__Raw data__:
§

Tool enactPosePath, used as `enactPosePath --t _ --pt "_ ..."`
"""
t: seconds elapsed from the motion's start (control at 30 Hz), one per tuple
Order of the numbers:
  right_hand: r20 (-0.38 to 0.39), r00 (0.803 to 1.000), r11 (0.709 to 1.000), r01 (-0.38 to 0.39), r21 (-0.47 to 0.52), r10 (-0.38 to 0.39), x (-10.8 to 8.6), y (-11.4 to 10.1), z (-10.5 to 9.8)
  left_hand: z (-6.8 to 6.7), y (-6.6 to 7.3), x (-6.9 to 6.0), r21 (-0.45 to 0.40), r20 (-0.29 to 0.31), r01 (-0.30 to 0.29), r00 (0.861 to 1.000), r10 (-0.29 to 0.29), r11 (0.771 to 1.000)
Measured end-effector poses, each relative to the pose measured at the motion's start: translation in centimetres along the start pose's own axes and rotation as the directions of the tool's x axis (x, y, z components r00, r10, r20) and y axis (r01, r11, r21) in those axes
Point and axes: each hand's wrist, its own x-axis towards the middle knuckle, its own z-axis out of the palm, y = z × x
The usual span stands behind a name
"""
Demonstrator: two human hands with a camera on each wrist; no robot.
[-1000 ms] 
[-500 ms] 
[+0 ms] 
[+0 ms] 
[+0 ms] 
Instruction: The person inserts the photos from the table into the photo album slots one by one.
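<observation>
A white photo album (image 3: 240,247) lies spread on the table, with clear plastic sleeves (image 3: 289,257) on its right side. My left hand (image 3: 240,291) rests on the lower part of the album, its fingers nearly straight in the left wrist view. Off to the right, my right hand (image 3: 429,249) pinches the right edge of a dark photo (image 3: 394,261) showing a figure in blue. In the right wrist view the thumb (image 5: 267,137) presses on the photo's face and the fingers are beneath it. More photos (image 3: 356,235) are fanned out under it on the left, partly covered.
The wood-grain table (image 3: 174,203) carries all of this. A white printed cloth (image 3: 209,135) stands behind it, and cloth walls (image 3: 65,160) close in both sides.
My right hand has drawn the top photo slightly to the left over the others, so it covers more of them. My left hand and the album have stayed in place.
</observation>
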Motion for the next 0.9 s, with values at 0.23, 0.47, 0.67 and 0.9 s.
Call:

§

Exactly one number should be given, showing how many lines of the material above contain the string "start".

__Solution__:
2